Work instructions
Locate every line below that contains the word "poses" and copy it.

Available data

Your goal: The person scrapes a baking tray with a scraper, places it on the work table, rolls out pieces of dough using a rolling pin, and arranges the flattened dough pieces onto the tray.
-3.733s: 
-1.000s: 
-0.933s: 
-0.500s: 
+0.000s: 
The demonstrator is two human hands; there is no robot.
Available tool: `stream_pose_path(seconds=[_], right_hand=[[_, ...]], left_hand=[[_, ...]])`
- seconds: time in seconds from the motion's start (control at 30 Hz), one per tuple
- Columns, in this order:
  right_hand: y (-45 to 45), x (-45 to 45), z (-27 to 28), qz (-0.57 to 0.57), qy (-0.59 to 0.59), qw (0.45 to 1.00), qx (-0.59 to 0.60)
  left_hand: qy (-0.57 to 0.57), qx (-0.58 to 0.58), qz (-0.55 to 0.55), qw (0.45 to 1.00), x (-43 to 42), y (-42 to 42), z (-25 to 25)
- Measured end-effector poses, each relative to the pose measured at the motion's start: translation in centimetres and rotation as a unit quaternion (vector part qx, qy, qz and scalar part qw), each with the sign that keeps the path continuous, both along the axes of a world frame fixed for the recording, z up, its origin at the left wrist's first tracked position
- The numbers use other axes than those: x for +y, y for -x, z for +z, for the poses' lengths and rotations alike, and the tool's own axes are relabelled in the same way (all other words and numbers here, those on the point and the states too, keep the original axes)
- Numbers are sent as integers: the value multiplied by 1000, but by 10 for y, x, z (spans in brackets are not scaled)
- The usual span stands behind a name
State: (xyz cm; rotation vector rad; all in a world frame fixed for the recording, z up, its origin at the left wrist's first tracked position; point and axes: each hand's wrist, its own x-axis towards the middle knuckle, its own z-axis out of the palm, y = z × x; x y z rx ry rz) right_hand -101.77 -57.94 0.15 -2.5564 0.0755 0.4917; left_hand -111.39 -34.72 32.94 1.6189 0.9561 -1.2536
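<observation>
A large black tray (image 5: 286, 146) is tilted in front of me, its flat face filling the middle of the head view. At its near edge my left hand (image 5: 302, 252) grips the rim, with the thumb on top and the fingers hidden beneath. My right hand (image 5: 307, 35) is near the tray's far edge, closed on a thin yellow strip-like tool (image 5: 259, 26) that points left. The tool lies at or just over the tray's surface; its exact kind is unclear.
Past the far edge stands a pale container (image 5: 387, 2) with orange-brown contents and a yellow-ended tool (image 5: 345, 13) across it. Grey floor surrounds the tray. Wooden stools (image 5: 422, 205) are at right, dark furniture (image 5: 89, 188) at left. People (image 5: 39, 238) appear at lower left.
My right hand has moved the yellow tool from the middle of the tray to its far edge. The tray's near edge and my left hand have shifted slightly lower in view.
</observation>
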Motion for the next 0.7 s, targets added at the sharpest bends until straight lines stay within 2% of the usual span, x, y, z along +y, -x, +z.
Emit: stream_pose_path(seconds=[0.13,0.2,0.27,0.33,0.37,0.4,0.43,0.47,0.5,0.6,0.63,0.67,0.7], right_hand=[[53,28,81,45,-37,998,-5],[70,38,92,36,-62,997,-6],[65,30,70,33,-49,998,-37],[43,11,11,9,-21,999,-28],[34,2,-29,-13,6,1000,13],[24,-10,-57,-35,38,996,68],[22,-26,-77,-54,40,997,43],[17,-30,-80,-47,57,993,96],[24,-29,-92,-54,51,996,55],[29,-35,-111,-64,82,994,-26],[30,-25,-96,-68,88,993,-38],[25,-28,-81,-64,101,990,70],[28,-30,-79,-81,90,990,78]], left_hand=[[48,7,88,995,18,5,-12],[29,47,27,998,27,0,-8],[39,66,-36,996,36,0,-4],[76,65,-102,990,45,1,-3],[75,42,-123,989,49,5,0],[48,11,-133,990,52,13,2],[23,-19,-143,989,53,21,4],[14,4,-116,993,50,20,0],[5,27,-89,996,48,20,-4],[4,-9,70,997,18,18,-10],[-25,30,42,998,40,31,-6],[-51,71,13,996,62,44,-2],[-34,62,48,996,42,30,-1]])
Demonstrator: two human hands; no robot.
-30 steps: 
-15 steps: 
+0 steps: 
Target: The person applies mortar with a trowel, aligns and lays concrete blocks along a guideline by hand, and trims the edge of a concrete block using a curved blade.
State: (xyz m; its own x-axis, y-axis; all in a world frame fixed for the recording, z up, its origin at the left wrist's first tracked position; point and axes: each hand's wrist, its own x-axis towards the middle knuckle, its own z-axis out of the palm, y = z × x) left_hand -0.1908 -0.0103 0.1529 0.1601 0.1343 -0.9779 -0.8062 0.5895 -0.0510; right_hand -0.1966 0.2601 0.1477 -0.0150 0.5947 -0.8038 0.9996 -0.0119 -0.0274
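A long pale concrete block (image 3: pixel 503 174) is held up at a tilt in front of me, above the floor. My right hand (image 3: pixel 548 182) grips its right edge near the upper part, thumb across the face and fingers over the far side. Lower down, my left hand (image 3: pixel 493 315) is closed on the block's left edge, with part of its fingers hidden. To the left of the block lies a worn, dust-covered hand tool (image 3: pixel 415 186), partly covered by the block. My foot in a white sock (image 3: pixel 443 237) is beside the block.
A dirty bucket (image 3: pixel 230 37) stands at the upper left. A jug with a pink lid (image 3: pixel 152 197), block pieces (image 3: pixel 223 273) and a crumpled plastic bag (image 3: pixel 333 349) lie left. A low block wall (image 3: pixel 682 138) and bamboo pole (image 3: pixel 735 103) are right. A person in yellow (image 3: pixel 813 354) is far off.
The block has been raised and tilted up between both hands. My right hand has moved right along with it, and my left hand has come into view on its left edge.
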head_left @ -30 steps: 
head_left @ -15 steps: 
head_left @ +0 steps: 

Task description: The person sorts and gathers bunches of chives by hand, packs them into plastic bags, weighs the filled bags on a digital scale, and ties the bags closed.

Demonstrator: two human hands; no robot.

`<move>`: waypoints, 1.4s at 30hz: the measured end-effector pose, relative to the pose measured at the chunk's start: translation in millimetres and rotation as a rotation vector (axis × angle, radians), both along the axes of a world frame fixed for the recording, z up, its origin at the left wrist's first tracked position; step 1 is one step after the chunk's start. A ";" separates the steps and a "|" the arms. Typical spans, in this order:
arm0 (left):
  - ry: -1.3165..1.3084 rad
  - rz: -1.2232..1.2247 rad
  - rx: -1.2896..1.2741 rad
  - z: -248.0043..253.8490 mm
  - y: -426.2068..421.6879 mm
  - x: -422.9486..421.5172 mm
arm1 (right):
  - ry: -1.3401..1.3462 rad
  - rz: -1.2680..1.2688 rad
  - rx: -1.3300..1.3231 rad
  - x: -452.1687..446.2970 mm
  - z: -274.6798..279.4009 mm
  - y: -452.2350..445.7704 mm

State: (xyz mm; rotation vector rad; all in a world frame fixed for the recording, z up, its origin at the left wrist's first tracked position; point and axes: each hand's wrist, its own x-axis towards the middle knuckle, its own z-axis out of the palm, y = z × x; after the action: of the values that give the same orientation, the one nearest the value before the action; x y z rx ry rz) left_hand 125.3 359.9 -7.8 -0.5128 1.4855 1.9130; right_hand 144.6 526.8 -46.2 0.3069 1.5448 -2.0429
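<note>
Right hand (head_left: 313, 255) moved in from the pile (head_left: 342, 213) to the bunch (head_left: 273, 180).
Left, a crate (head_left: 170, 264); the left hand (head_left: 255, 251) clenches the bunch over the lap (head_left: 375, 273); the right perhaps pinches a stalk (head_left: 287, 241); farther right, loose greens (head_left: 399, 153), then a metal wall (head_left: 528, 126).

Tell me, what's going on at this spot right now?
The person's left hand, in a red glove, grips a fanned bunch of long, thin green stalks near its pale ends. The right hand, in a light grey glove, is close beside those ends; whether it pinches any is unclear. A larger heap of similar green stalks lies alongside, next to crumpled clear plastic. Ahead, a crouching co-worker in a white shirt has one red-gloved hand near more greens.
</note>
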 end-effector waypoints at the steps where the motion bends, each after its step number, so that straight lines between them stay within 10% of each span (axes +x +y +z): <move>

Task response
- Measured end-effector poses, each relative to the pose measured at the motion's start: translation in centimetres and rotation as a unit quaternion (vector part qx, qy, qz and scalar part qw), each with the sign that keeps the path continuous, both along the axes of a world frame fixed for the recording, z up, its origin at the left wrist's first tracked position
- The numbers use other axes than those: x for +y, y for -x, z for +z, for the poses' lengths and rotations alike, and the tool's own axes are relabelled in the same way (all other words and numbers here, those on the point and the states too, keep the original axes)

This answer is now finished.